**Aim of the task**. Lines in the listing below may contain the string "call". Say how many do, giving only the number.

**Collected material**.
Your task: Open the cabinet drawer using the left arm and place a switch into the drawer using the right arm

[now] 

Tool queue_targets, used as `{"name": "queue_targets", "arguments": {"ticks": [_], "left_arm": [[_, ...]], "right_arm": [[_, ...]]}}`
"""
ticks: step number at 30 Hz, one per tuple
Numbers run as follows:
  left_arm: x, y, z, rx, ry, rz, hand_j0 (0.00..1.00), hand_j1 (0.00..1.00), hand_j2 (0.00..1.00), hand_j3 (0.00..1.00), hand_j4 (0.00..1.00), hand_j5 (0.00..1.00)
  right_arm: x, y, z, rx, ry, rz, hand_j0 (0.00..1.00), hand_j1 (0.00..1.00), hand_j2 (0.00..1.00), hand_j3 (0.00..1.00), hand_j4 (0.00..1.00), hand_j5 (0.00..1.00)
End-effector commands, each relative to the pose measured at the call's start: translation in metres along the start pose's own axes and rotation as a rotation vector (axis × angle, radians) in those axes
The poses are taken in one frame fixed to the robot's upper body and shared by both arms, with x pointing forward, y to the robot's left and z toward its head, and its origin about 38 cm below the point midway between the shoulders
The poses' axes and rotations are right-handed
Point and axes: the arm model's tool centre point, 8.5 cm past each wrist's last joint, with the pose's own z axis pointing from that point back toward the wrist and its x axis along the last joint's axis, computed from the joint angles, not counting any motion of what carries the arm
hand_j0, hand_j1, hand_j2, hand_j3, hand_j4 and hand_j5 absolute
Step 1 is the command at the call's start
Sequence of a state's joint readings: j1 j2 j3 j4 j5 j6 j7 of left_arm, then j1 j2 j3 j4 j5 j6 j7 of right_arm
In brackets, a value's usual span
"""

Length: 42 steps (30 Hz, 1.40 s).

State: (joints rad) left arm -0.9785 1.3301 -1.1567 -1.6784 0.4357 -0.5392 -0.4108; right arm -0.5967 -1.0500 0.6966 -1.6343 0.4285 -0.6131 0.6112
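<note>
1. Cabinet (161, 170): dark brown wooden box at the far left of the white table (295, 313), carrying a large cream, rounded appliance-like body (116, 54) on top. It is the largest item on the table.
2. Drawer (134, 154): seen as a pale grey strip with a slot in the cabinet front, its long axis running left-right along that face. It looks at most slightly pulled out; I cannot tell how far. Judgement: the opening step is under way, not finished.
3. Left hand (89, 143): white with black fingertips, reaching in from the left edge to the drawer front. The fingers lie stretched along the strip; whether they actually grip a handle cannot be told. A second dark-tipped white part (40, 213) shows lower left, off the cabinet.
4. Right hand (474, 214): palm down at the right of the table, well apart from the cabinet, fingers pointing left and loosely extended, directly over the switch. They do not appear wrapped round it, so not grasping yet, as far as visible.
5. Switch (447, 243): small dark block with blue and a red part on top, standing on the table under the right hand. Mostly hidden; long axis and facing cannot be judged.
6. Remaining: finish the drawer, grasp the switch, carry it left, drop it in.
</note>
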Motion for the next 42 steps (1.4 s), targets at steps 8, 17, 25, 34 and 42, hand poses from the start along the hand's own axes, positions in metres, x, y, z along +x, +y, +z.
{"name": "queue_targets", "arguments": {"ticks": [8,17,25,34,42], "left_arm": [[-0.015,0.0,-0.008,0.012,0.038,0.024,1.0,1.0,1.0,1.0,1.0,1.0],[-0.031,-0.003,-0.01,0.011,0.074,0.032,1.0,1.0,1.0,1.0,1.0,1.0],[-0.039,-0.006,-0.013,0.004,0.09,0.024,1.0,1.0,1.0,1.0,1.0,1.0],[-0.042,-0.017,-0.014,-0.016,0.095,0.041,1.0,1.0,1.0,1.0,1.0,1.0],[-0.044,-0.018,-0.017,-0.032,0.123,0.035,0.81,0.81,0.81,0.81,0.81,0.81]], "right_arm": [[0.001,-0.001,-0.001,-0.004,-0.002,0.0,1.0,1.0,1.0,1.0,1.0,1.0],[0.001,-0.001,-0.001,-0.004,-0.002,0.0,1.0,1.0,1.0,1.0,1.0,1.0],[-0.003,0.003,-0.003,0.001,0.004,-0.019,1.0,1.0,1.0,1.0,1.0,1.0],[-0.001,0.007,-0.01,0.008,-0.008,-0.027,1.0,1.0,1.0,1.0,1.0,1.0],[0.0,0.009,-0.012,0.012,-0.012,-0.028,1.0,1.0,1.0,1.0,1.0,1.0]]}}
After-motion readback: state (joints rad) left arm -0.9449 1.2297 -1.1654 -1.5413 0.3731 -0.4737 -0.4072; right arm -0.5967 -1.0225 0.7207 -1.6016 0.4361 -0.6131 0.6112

**Result below**. 2